=== Problem requirements ===
From the data below, copy exactly the lines that lie between the one holding "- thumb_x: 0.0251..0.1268" and the one holding "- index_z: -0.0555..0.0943", including both, and nothing more.

=== Data shown ===
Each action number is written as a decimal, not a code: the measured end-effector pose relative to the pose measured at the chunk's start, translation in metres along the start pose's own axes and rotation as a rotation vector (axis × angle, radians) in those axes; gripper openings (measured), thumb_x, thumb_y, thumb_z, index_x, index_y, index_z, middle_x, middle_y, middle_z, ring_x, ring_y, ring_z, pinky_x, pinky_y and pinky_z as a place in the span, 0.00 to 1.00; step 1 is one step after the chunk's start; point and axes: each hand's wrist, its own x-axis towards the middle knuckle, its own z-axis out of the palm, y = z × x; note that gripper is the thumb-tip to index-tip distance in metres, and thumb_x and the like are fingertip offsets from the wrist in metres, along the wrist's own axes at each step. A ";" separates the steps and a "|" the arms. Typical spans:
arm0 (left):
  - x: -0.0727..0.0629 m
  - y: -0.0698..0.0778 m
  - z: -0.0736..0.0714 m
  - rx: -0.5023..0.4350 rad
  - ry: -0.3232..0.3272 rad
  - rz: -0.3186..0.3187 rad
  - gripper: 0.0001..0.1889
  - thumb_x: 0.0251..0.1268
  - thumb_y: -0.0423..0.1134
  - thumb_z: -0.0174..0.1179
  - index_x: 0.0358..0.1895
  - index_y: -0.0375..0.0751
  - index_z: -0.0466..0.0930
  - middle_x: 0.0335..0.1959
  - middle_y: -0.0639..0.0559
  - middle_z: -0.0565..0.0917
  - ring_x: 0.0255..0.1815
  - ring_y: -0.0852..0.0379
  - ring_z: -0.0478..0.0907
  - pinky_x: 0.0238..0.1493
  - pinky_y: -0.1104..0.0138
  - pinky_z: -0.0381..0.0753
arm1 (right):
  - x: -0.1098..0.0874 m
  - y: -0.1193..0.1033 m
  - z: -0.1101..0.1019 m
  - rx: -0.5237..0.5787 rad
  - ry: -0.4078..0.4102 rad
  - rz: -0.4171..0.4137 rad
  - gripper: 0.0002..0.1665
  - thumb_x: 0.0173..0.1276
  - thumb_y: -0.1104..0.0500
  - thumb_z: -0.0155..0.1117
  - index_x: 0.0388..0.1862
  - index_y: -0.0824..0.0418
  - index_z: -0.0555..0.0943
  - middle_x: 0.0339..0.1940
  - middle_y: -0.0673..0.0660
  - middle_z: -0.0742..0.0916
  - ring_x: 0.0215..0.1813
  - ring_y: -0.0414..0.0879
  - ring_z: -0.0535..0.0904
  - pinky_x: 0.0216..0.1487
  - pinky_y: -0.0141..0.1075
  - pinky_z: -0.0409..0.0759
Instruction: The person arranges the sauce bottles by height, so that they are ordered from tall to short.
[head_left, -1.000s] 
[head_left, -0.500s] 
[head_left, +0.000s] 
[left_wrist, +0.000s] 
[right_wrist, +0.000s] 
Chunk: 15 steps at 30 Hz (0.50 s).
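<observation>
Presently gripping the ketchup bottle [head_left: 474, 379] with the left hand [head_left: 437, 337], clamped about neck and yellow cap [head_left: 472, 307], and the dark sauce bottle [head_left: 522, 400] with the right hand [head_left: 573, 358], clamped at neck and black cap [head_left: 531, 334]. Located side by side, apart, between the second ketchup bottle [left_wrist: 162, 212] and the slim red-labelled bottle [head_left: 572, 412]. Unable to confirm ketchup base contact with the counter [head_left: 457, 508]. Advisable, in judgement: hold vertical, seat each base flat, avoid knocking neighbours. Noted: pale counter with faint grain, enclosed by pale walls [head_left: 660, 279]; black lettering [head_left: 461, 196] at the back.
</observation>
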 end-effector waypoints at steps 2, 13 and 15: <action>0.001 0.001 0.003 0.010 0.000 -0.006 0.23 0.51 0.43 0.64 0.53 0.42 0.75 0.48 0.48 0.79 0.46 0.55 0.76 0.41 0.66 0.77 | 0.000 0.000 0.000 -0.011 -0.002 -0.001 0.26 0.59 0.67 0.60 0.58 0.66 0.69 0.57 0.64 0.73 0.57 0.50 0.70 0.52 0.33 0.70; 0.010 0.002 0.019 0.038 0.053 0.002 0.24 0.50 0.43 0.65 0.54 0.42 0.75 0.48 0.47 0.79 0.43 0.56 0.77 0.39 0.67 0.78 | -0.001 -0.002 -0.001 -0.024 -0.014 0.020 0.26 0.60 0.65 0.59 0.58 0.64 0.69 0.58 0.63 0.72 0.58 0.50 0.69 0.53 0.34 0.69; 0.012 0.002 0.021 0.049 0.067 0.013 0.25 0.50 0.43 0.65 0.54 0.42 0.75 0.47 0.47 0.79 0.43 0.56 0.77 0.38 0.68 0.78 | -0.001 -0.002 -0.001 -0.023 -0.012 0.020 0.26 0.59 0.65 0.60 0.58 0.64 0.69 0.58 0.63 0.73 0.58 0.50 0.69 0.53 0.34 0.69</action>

=== Your response ===
  - thumb_x: 0.0251..0.1268
  - thumb_y: -0.0423..0.1134
  - thumb_z: -0.0174..0.1179
  - index_x: 0.0358..0.1895
  - index_y: -0.0375..0.0751
  - index_z: -0.0466..0.0930
  - middle_x: 0.0335..0.1959
  - middle_y: -0.0639..0.0559
  - middle_z: -0.0565..0.0917
  - ring_x: 0.0255..0.1815
  - ring_y: -0.0852..0.0379
  - ring_z: -0.0478..0.0907
  - pinky_x: 0.0238..0.1493
  - pinky_y: -0.1104..0.0138
  - pinky_z: -0.0381..0.0753
arm1 (right):
  - x: -0.1098..0.0874 m
  - y: -0.1193..0.1033 m
  - z: -0.1101..0.1019 m
  - rx: -0.5237..0.5787 rad
  - ry: -0.4078..0.4102 rad
  - rz: -0.4171..0.4137 rad
  - gripper: 0.0002..0.1665
  - thumb_x: 0.0173..0.1276
  - thumb_y: -0.1104..0.0500
  - thumb_z: -0.0155..0.1117
  - index_x: 0.0388..0.1862
  - index_y: -0.0824..0.0418
  - index_z: -0.0555..0.0943

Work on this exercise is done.